Mereka membicarakan bisnis, skripsi, hingga buku tabungan. Lagi-lagi aku jadi disadarkan, setiap orang punya porsi masalah mereka sendiri. Tidak bisa dipungkiri, aku langsung menempatkan diriku di sepatu mereka, membayangkan betapa seriusnya percakapan tentang kehidupan yang serba sulit ini, sampai-sampai es di dalam minumannya meleleh, sampai minumannya tidak manis lagi.
Meskipun kedengarannya masalah mereka begitu riweuh, tetapi intinya tetap satu: mereka sebetulnya membicarakan bagaimana langkah-langkah agar hidup menjadi lebih mudah.
Di sebelah sana, beberapa mahasiswa pendidikan dokter sedang belajar keras karena dengar-dengar besok mereka akan ujian. Beberapa sudah selesai, beberapa sudah bermain gawai, beberapa masih sibuk membaca powerpoint di laptop, berusaha menempelkan semua informasi ke dalam memori dalam waktu sehari. Tidak peduli memori jangka pendek, memori kerja, atau memori jangka panjang. Yang penting memorinya dapat dipanggil kembali ketika ujian nanti.

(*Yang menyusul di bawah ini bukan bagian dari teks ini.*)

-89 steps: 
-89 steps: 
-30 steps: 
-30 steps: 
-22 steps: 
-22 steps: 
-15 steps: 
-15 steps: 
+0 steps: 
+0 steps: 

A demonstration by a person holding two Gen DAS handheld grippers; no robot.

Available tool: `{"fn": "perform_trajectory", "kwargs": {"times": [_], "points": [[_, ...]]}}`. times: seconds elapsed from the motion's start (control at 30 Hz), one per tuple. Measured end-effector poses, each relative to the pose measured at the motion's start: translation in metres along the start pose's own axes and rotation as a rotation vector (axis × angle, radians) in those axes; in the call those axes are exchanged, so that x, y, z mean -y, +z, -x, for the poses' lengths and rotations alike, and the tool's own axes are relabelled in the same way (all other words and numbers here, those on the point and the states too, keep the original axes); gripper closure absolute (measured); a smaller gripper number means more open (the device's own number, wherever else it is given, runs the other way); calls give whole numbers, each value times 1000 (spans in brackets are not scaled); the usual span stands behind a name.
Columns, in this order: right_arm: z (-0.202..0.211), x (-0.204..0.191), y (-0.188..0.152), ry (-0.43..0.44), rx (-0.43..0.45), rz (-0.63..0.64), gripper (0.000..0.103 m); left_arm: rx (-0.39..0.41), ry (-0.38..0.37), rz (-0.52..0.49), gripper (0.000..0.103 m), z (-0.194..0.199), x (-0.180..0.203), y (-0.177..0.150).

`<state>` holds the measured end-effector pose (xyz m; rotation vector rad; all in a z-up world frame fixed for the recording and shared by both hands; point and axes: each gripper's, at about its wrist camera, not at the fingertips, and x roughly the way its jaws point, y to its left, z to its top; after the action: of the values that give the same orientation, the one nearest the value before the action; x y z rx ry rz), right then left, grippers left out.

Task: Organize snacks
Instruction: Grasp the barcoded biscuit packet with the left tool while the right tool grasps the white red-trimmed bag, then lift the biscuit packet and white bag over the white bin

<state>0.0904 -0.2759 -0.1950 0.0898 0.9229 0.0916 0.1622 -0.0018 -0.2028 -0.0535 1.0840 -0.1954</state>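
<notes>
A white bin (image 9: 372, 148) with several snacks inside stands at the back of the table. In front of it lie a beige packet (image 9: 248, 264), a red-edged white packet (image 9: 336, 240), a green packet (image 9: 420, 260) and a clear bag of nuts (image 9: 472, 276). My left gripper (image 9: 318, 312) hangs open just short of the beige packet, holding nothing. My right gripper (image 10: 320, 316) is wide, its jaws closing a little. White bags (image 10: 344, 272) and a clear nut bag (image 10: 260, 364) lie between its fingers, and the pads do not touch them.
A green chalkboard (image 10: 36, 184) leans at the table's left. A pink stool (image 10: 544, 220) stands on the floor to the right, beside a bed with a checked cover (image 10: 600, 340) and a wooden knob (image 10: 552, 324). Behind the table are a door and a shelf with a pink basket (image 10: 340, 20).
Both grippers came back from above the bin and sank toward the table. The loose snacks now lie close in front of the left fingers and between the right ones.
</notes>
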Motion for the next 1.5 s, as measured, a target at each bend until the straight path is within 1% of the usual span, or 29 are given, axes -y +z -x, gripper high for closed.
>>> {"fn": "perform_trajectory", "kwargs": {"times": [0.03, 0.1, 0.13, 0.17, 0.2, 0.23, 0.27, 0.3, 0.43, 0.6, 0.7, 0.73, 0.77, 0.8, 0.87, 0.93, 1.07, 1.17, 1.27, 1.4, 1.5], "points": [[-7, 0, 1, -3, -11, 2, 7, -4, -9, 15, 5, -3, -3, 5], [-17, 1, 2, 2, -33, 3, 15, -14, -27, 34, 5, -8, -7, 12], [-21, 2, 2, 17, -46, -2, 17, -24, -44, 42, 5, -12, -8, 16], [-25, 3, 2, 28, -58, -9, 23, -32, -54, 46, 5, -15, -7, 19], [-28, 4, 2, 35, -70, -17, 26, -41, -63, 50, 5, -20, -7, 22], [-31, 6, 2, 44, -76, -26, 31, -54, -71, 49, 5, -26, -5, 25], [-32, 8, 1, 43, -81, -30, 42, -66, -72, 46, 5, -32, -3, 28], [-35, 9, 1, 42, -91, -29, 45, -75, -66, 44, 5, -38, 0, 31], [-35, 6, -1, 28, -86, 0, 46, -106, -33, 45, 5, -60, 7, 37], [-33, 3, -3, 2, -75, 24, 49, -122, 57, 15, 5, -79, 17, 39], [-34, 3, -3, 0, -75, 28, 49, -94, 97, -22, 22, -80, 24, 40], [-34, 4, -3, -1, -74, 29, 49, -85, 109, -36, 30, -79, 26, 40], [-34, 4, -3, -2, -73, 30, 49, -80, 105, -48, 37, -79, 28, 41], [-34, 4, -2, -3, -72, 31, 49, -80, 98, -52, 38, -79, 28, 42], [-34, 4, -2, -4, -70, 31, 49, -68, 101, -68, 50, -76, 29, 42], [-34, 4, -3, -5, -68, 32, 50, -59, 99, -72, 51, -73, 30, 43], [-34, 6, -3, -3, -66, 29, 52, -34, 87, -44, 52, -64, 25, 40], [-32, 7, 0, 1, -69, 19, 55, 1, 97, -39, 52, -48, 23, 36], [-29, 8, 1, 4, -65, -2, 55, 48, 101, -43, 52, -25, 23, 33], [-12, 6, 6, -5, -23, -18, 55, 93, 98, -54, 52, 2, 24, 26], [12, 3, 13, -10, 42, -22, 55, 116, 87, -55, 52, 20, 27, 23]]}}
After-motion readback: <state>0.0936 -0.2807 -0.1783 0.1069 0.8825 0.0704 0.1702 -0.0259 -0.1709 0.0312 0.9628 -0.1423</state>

Sementara itu, orang-orang yang duduk beberapa kursi di belakangku ada anak-anak muda yang tertawa lepas—kelihatannya mereka sedang menitipkan masalah hidup mereka ke Tuhan—membicarakan hidup dengan enteng, banyak canda tawanya. Memang tidak salah, berkumpul dan bertukar pikiran dengan teman selalu menjadi obat yang cukup ampuh untuk mengistirahatkan diri sejenak dari masalah.
Wanita yang duduk di depanku, ia sedang sibuk dengan laptop dan buku tebalnya sendirian. Asumsiku ia sedang mengerjakan tugas. Semangat ya, mba. Kamu pasti bisa.